[Records contained in a dataset]
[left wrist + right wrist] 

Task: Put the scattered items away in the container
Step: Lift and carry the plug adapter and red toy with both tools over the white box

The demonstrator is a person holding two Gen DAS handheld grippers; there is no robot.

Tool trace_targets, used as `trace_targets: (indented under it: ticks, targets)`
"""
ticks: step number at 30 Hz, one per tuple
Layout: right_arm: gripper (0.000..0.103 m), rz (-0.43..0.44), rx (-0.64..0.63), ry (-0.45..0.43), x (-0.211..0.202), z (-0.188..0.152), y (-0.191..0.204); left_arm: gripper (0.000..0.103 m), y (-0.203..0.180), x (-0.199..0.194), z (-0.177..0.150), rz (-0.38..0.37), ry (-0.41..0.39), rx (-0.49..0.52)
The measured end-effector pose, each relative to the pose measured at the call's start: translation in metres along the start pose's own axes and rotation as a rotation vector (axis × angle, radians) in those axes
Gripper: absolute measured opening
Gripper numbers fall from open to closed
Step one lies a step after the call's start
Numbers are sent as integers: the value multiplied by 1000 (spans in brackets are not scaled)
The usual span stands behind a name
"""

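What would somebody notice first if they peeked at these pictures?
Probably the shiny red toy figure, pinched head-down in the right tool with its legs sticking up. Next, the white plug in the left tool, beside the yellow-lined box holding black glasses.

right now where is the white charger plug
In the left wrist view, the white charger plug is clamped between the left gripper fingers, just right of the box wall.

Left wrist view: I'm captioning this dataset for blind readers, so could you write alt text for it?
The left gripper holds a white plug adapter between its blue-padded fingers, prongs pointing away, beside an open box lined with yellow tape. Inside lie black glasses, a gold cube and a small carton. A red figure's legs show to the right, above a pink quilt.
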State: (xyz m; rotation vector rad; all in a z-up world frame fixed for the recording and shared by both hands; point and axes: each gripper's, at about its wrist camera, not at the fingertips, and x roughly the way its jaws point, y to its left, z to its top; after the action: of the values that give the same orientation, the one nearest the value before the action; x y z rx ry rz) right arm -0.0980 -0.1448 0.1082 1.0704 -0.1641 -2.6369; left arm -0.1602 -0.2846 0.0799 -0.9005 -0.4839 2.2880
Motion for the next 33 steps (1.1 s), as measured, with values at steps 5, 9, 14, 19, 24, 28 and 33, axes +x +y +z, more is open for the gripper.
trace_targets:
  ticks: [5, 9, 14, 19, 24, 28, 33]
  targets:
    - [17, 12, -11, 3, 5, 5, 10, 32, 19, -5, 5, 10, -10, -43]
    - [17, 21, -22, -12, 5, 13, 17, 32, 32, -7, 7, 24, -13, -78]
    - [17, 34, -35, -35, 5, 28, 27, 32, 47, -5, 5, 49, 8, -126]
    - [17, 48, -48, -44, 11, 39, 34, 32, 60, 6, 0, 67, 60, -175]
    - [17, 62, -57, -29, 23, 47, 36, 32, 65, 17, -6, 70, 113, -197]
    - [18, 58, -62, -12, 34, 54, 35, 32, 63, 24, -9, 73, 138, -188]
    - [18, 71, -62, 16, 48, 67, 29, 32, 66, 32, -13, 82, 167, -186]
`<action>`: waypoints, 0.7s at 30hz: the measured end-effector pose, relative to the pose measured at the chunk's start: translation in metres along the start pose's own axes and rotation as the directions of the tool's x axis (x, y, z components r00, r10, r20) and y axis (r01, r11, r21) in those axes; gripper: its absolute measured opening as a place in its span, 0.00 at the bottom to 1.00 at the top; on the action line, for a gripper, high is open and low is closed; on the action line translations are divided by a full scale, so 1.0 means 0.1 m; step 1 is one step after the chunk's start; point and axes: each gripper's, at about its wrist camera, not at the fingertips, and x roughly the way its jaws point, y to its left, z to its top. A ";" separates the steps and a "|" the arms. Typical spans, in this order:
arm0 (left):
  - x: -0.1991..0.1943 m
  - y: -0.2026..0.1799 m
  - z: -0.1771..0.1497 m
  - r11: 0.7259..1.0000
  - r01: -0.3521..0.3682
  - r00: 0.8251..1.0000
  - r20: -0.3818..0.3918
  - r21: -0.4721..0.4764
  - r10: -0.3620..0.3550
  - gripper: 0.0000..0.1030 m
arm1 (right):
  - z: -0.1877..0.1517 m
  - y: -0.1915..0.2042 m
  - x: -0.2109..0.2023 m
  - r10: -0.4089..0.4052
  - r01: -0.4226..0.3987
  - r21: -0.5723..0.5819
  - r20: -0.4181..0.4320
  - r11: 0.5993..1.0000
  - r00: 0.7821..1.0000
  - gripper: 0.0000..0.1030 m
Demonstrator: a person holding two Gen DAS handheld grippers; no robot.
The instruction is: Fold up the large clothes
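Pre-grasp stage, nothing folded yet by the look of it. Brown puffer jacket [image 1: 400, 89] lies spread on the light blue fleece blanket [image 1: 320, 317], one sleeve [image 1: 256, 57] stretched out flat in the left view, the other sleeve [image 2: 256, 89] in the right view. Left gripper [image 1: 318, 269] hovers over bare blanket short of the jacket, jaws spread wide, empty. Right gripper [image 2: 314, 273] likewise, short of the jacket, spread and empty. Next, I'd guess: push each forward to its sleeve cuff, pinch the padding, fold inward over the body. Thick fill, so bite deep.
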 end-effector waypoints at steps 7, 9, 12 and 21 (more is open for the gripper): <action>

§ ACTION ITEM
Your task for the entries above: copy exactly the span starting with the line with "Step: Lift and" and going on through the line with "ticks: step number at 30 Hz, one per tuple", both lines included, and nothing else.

§ WORKED SOLUTION
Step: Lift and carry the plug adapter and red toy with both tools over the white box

The demonstrator is a person holding two Gen DAS handheld grippers; there is no robot.

Tool trace_targets, used as `trace_targets: (indented under it: ticks, targets)`
"""
ticks: step number at 30 Hz, one per tuple

There is no more to the answer.